The dual process model of grief, developed by Stroebe and Schut (1999), proposes that healthy bereavement involves oscillation between 'loss-oriented' coping (processing the emotional pain of the loss) and 'restoration-oriented' coping (adjusting to the practical changes created by the loss). Research published in Death Studies has confirmed that this oscillation pattern is associated with better psychological outcomes than either constant focus on loss or constant avoidance of loss. Dr. Kolbaba's book facilitates both types of coping simultaneously: the physician accounts of death and dying engage the reader's loss-oriented processing, while the evidence of continued consciousness and ongoing connection supports restoration-oriented coping by providing a framework for a changed but continuing relationship with the deceased.

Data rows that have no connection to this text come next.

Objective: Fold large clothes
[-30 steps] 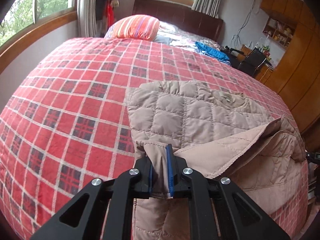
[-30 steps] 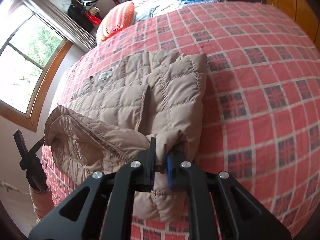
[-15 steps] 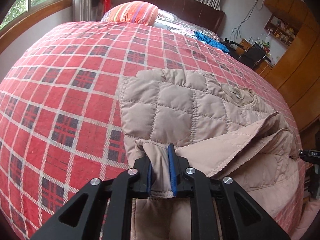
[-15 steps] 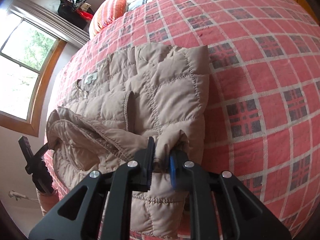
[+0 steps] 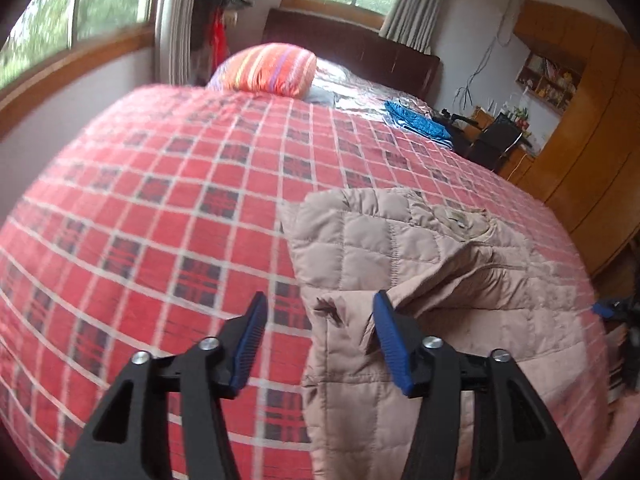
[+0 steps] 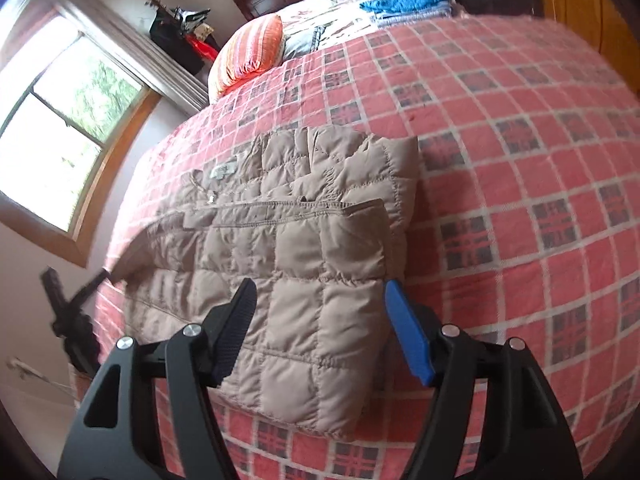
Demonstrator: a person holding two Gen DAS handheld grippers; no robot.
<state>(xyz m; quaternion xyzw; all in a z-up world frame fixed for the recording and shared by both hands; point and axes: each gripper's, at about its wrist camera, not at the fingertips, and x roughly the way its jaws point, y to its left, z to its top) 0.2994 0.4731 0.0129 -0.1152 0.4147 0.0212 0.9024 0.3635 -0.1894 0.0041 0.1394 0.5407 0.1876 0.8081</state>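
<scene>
A beige quilted jacket (image 5: 404, 280) lies folded on the red plaid bedspread (image 5: 168, 208), near the foot of the bed. My left gripper (image 5: 320, 320) is open above the jacket's left corner, and a raised fold of fabric rests against its right blue pad (image 5: 390, 340). In the right wrist view the jacket (image 6: 288, 248) lies flat with its lower part doubled over the upper part. My right gripper (image 6: 320, 312) is open just above the jacket's right corner, holding nothing.
A striped orange pillow (image 5: 268, 68) and a blue cloth (image 5: 416, 120) lie at the head of the bed. Wooden cabinets (image 5: 592, 152) stand on the right, a black chair (image 5: 496, 140) beside them. Windows (image 6: 68, 120) run along the left wall. Bedspread (image 6: 520, 160) is bare right of the jacket.
Both grippers have let go of the jacket's hem and opened wide. The lifted lower part now lies folded over the upper part, and both grippers have drawn back a little.
</scene>
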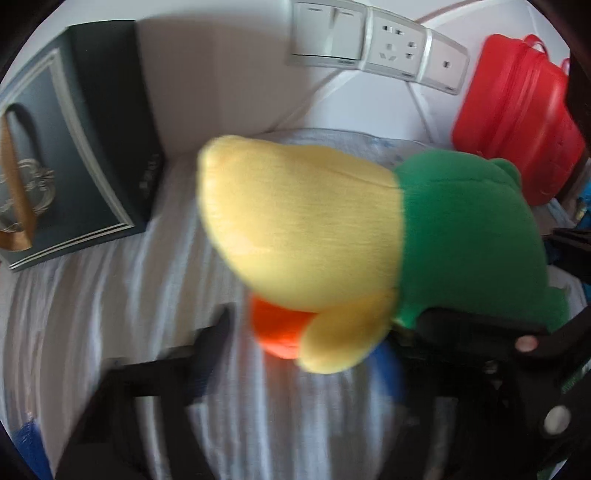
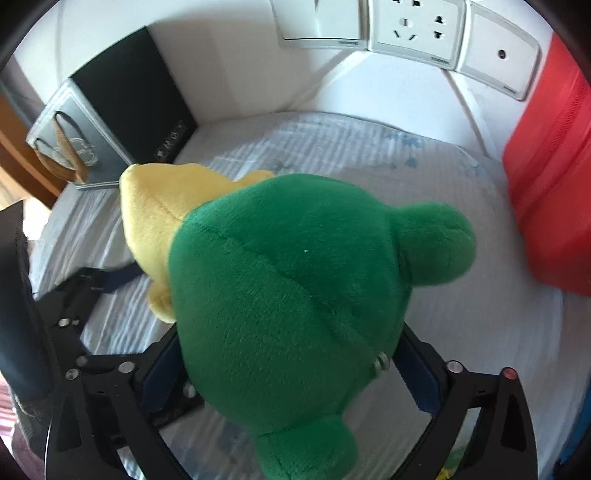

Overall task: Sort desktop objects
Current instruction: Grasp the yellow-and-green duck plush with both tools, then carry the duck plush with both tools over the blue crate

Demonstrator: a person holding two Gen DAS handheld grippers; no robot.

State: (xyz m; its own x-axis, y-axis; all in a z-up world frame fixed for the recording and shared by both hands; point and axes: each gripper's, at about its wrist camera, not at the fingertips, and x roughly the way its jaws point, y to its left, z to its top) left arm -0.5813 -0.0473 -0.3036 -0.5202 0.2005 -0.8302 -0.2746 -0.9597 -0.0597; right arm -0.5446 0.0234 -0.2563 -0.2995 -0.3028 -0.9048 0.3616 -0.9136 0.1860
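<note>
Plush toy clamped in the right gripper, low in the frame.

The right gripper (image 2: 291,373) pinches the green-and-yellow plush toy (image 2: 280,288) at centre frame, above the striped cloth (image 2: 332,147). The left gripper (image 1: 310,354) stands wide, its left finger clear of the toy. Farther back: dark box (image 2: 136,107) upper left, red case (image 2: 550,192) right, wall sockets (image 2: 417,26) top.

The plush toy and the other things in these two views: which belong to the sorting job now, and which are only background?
In the job:
plush toy, green and yellow
right hand-held gripper, closed on the toy's green part
left hand-held gripper

Only background:
dark gift box
red case
wall sockets
striped cloth
</note>
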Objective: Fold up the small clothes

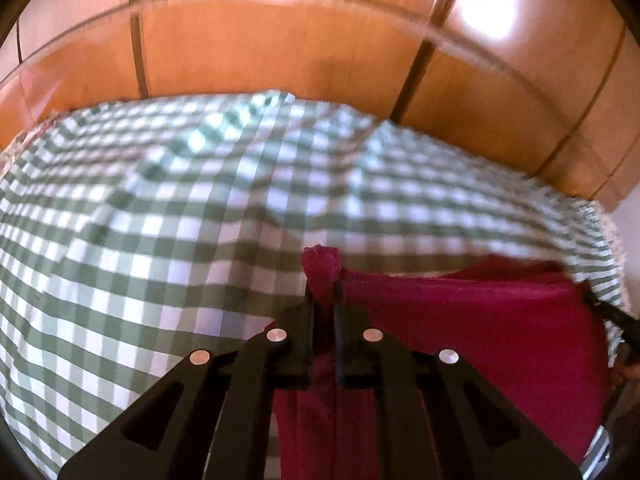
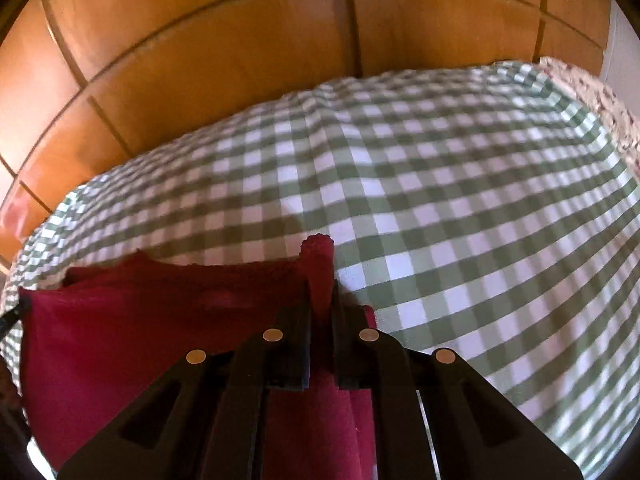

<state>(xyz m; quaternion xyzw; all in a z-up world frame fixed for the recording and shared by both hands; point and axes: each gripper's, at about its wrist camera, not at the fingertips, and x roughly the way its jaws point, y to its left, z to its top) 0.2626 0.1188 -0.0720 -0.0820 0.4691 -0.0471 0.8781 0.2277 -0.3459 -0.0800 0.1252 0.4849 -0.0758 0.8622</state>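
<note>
A dark red garment (image 1: 480, 328) hangs stretched between my two grippers above a green-and-white checked cloth (image 1: 160, 208). My left gripper (image 1: 323, 292) is shut on one corner of the garment, which bunches up between the fingertips. My right gripper (image 2: 320, 288) is shut on the other corner of the red garment (image 2: 140, 320). The fabric spans from each gripper toward the other. The right gripper's black tip shows at the right edge of the left wrist view (image 1: 612, 312).
The checked cloth (image 2: 440, 200) covers a soft surface that looks like a bed. Orange-brown wooden cabinet panels (image 1: 280, 40) stand behind it, also in the right wrist view (image 2: 200, 40). A floral fabric edge (image 2: 600, 100) lies at the cloth's far right.
</note>
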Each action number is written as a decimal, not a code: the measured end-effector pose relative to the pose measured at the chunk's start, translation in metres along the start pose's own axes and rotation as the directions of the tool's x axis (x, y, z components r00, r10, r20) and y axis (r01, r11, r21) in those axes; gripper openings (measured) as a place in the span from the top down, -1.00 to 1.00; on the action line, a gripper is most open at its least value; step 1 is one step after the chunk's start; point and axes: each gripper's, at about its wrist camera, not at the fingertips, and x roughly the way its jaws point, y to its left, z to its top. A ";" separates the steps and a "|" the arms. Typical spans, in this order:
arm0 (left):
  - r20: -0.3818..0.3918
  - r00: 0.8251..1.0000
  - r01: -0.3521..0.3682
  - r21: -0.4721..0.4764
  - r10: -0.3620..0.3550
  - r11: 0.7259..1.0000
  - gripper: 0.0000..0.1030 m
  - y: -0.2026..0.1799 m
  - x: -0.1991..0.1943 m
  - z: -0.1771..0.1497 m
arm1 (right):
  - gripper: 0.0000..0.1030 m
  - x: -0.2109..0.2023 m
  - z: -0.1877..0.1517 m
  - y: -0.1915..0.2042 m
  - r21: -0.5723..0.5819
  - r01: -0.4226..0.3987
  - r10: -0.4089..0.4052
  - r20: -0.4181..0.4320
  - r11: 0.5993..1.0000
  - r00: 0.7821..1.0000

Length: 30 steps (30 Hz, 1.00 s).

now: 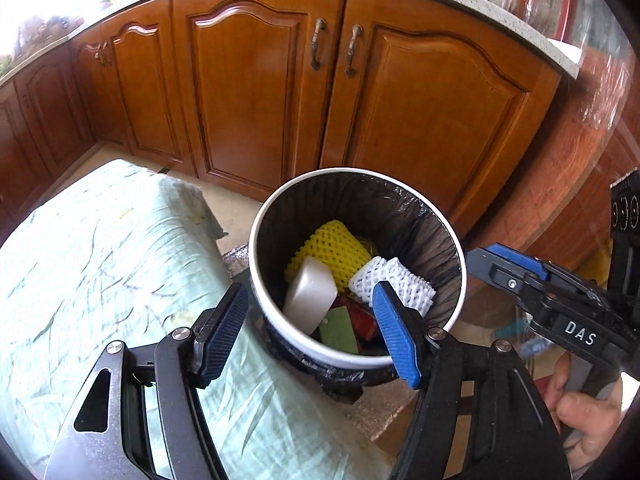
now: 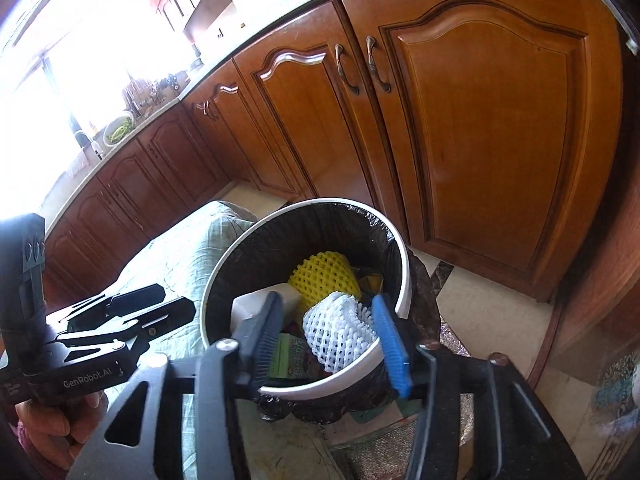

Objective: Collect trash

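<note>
A round white bin point(image 1: 356, 354) with a black bag point(image 1: 360, 204) inside is sitting on the floor in front of brown wooden cupboards point(image 1: 256, 92). Trash is lying in the bin: a yellow foam net point(image 1: 334, 248) near the back, a white foam net point(image 1: 394, 280) on the right, a white block point(image 1: 310, 294) on the left, and some green and red wrappers point(image 1: 348, 326) underneath. The white foam net is resting on the other trash, loose, with nothing pressing on it.

The left gripper point(image 1: 310, 334) is hanging over the near edge of the bin. Its two blue fingers point(image 1: 394, 336) are standing apart, and nothing is between them but the bin below. One finger is sitting outside the rim on the left, the other over the inside.

The right gripper point(image 2: 330, 342) is also pointing down into the bin. Its fingers point(image 2: 390, 344) are standing apart too, and the white foam net point(image 2: 342, 332) is showing in the gap between them, but the fingers are not squeezing it.

A pale green cloth point(image 1: 92, 264) is lying over something soft just beside the bin on the left. A hand point(image 1: 588, 404) is holding the right gripper's handle.
</note>
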 end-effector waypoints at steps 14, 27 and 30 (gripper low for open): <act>0.164 0.985 -0.026 -0.177 0.056 0.984 -0.55 0.050 -0.087 -0.099 | -0.88 -0.055 -0.070 0.053 0.015 -0.059 0.055 0.175 0.998 0.983; 0.390 0.898 -0.120 -0.228 0.203 0.966 -0.92 0.084 -0.165 -0.162 | -1.00 -0.107 -0.122 0.111 -0.033 -0.010 0.021 0.368 0.999 0.930; 0.428 0.867 -0.169 -0.227 0.254 0.959 -1.00 0.086 -0.181 -0.168 | -1.00 -0.123 -0.126 0.130 -0.098 0.045 0.001 0.430 0.994 0.903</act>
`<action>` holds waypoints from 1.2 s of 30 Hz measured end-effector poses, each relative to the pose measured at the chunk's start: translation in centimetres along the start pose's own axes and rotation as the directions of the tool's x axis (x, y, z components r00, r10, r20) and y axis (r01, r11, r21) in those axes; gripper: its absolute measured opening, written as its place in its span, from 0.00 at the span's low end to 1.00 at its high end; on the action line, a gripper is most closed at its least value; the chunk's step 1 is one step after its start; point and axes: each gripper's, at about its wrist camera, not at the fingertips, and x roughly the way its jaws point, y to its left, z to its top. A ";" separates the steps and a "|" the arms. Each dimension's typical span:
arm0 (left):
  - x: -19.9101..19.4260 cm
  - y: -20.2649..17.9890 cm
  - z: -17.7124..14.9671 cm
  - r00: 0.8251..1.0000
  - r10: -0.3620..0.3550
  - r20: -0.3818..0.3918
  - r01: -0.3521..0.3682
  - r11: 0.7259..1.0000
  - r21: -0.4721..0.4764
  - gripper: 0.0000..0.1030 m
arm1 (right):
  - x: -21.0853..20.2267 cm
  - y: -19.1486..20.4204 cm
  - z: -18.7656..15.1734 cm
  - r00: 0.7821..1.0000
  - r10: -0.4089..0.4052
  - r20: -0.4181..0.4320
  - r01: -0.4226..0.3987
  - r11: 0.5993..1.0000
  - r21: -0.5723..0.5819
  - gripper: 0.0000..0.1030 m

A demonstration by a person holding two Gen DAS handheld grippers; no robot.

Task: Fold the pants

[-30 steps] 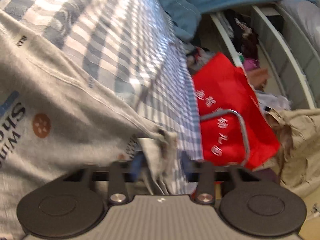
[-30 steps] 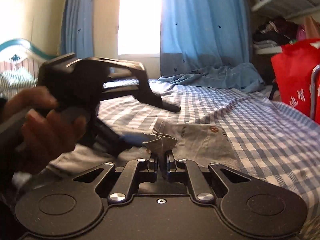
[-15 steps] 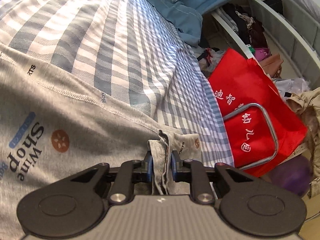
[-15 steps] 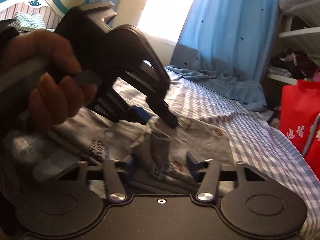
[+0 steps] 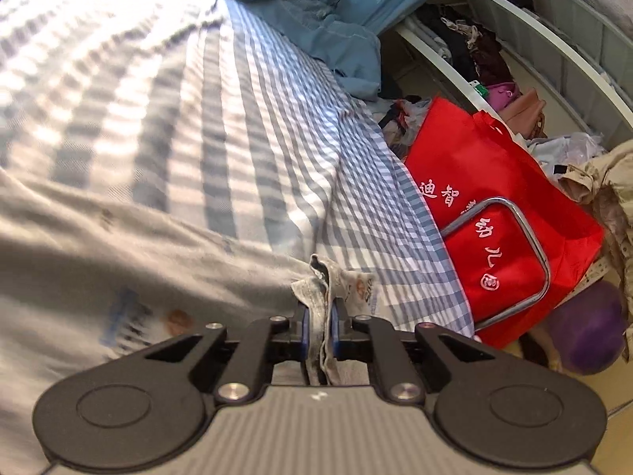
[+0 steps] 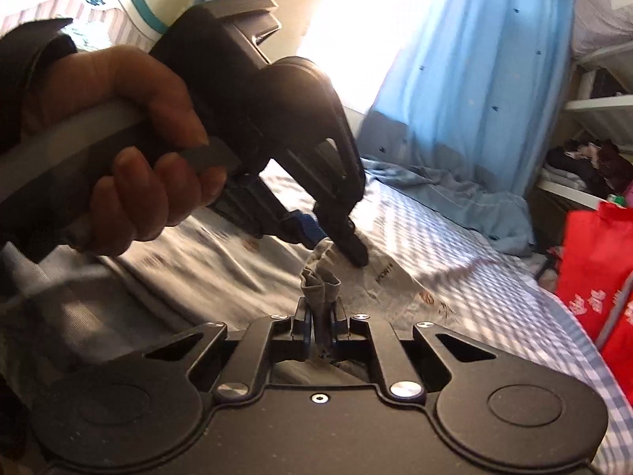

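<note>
The grey printed pants (image 5: 118,269) lie on the blue-and-white checked bed sheet (image 5: 245,126). My left gripper (image 5: 318,320) is shut on a bunched edge of the pants. My right gripper (image 6: 321,324) is shut on another bunched edge of the pants (image 6: 320,281). In the right wrist view the left gripper (image 6: 328,237), held by a hand (image 6: 130,146), sits just beyond and above my right fingertips, close beside them. The rest of the pants (image 6: 221,261) spreads to the left under it.
A red bag (image 5: 498,229) with a metal handle stands on the floor by the bed's right edge, also seen in the right wrist view (image 6: 597,269). A blue curtain (image 6: 467,79) hangs behind the bed. White shelves (image 5: 514,39) hold clothes.
The right gripper, open half a second ago, has shut on the pants edge. The left gripper shut on its edge earlier and stays shut. Both have shifted slightly.
</note>
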 end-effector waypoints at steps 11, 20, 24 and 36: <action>-8.8 5.6 3.3 0.998 0.066 -0.009 -0.065 0.996 0.057 0.10 | 2.7 5.4 5.4 0.974 0.223 0.047 -0.225 0.974 0.033 0.08; -14.2 10.6 4.4 0.990 0.138 -0.010 -0.137 0.988 0.070 0.10 | 5.3 10.5 8.7 0.929 0.368 0.043 -0.369 0.929 0.017 0.08; -15.1 12.1 4.0 0.990 0.138 -0.012 -0.137 0.989 0.047 0.10 | 5.3 12.6 9.1 0.918 0.397 0.018 -0.397 0.918 0.005 0.08; -17.1 13.6 3.6 0.987 0.163 0.002 -0.163 0.986 0.027 0.10 | 4.4 14.9 9.7 0.898 0.439 0.013 -0.439 0.898 -0.020 0.08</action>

For grief counselors in St. Catharines, the dual process model provides a theoretical rationale for recommending the book to bereaved clients.

How This Book Can Help You
For young people near St. Catharines, Ontario considering careers in healthcare, this book offers a vision of medicine that recruitment brochures never show: a profession where the most profound moments aren't the technological triumphs but the human encounters—the dying patient who smiles, the empty room that isn't empty, the moment when the physician realizes that their patient is teaching them something medical school never covered.


About the Author
Dr. Scott J. Kolbaba, MD is an internist at Northwestern Medicine. Mayo Clinic trained, he spent three years interviewing 200+ physicians about their most extraordinary experiences.
Medical Fact
Hospitals in Japan sometimes skip the number 4 in room numbers because the word for "four" sounds like the word for "death" in Japanese.